▸ Data excerpt:
________________
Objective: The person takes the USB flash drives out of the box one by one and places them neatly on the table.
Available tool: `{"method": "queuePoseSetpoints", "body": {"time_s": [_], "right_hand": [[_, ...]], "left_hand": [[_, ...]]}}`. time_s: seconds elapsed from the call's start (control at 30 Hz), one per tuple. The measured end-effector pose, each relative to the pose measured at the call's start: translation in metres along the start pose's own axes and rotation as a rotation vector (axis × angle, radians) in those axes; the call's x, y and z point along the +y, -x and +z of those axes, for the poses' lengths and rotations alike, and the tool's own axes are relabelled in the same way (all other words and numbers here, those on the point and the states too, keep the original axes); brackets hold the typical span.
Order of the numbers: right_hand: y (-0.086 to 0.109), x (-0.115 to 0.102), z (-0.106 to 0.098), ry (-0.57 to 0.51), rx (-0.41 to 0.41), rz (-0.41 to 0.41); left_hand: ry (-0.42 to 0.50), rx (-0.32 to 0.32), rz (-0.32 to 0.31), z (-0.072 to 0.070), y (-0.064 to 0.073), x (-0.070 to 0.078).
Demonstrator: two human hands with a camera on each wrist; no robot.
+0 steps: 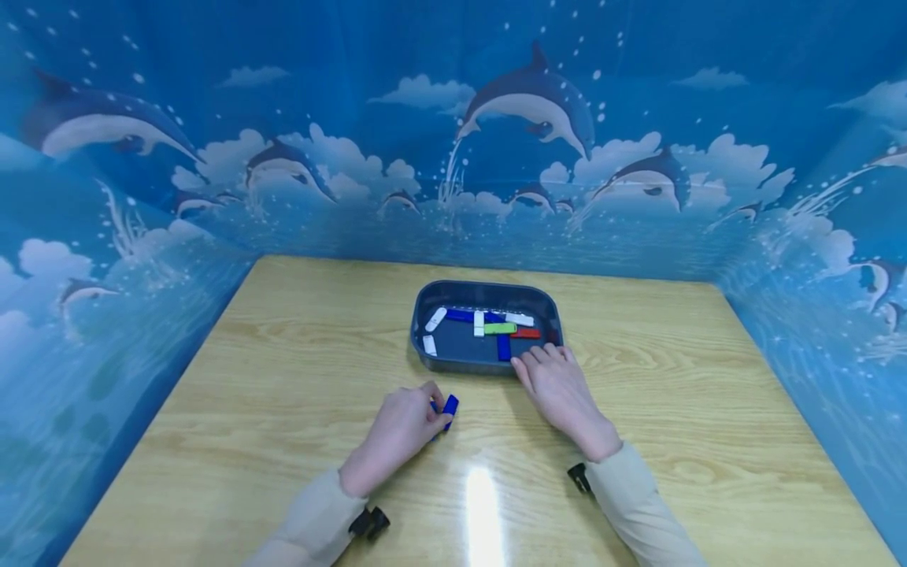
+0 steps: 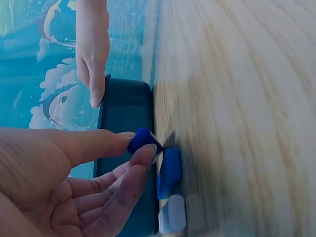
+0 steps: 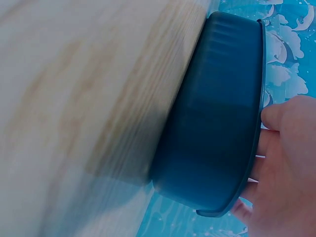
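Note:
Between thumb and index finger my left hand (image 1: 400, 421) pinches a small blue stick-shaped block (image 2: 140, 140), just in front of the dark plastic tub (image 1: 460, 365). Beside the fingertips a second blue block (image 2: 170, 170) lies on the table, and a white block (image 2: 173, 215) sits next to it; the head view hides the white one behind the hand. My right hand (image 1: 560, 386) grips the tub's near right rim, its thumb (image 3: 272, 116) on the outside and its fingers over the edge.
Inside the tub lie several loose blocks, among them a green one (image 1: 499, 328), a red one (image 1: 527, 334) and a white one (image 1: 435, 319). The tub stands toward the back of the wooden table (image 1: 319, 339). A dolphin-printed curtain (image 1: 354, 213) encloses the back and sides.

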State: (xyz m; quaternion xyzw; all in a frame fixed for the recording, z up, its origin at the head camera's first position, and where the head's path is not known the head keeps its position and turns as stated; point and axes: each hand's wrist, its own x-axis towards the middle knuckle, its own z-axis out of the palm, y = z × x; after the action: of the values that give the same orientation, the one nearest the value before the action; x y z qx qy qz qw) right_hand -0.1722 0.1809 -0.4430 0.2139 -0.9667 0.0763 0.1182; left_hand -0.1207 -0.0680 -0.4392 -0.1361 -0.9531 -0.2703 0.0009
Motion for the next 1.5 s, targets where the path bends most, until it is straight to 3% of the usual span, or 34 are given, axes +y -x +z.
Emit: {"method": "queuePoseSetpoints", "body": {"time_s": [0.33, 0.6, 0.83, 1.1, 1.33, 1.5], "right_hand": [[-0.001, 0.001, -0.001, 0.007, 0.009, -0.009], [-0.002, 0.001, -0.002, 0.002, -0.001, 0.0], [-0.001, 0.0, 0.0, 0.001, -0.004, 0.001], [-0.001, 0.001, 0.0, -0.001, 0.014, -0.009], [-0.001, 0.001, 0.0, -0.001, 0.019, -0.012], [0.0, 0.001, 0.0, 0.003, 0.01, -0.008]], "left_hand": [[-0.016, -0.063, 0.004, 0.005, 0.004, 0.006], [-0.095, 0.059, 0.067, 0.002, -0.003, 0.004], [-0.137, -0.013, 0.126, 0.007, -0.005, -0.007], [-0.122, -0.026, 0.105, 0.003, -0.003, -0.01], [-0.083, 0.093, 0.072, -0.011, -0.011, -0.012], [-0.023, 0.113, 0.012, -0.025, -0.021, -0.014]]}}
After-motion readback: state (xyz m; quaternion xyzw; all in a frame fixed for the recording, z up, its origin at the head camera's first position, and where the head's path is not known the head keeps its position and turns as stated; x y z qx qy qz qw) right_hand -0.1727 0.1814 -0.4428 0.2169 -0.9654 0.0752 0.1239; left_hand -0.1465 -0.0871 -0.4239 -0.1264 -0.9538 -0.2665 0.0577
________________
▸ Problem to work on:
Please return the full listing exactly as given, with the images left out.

▸ Response to this task:
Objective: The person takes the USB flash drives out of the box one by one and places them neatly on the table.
Available tool: `{"method": "queuePoseSetpoints", "body": {"time_s": [_], "right_hand": [[_, ...]], "left_hand": [[_, ...]]}}`. time_s: seconds elapsed from the call's start (control at 30 Hz), one per tuple. The measured end-effector pose, each relative to the pose measured at the call's start: translation in metres along the start pose's own axes and rotation as a rotation vector (axis × angle, radians) in those axes; the call's x, y and z point along the +y, -x and +z of those axes, for the poses' lengths and rotations alike, and the tool's own axes are relabelled in the same way (all other words and numbers here, those on the point and the states too, keep the original axes); brackets hold the typical span.
Order of the numbers: right_hand: y (-0.086 to 0.109), x (-0.115 to 0.102), z (-0.106 to 0.098), ry (-0.57 to 0.51), rx (-0.41 to 0.41), rz (-0.41 to 0.41); left_hand: ry (-0.42 to 0.50), rx (-0.32 to 0.32), rz (-0.32 to 0.31), z (-0.072 to 0.070), y (-0.064 to 0.073), x (-0.070 to 0.078).
Demonstrator: two human hands with a camera on each wrist; no robot.
+0 steps: 
+0 steps: 
+0 steps: 
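Note:
Between thumb and index finger my left hand (image 1: 400, 421) pinches a small blue stick-shaped block (image 2: 140, 140), just in front of the dark plastic tub (image 1: 460, 365). Beside the fingertips a second blue block (image 2: 170, 170) lies on the table, and a white block (image 2: 173, 215) sits next to it; the head view hides the white one behind the hand. My right hand (image 1: 560, 386) grips the tub's near right rim, its thumb (image 3: 272, 116) on the outside and its fingers over the edge.
Inside the tub lie several loose blocks, among them a green one (image 1: 499, 328), a red one (image 1: 527, 334) and a white one (image 1: 435, 319). The tub stands toward the back of the wooden table (image 1: 319, 339). A dolphin-printed curtain (image 1: 354, 213) encloses the back and sides.
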
State: (xyz m; quaternion xyzw; all in a frame fixed for the recording, z up, its origin at the head camera's first position, and where the head's path is not known the head keeps its position and turns as stated; point and axes: each hand's wrist, its own x-axis towards the middle knuckle, its own z-axis out of the palm, y = z × x; after the action: of the values that give the same orientation, the one nearest the value before the action; x y z qx qy qz qw) right_hand -0.1722 0.1809 -0.4430 0.2139 -0.9667 0.0763 0.1182; left_hand -0.1207 -0.0680 -0.4392 -0.1361 -0.9531 -0.2703 0.0009
Motion for the next 1.5 s, targets where the path bends most, until it is straight to 3% of the usual span, or 34 are given, axes +y -x +z.
Emit: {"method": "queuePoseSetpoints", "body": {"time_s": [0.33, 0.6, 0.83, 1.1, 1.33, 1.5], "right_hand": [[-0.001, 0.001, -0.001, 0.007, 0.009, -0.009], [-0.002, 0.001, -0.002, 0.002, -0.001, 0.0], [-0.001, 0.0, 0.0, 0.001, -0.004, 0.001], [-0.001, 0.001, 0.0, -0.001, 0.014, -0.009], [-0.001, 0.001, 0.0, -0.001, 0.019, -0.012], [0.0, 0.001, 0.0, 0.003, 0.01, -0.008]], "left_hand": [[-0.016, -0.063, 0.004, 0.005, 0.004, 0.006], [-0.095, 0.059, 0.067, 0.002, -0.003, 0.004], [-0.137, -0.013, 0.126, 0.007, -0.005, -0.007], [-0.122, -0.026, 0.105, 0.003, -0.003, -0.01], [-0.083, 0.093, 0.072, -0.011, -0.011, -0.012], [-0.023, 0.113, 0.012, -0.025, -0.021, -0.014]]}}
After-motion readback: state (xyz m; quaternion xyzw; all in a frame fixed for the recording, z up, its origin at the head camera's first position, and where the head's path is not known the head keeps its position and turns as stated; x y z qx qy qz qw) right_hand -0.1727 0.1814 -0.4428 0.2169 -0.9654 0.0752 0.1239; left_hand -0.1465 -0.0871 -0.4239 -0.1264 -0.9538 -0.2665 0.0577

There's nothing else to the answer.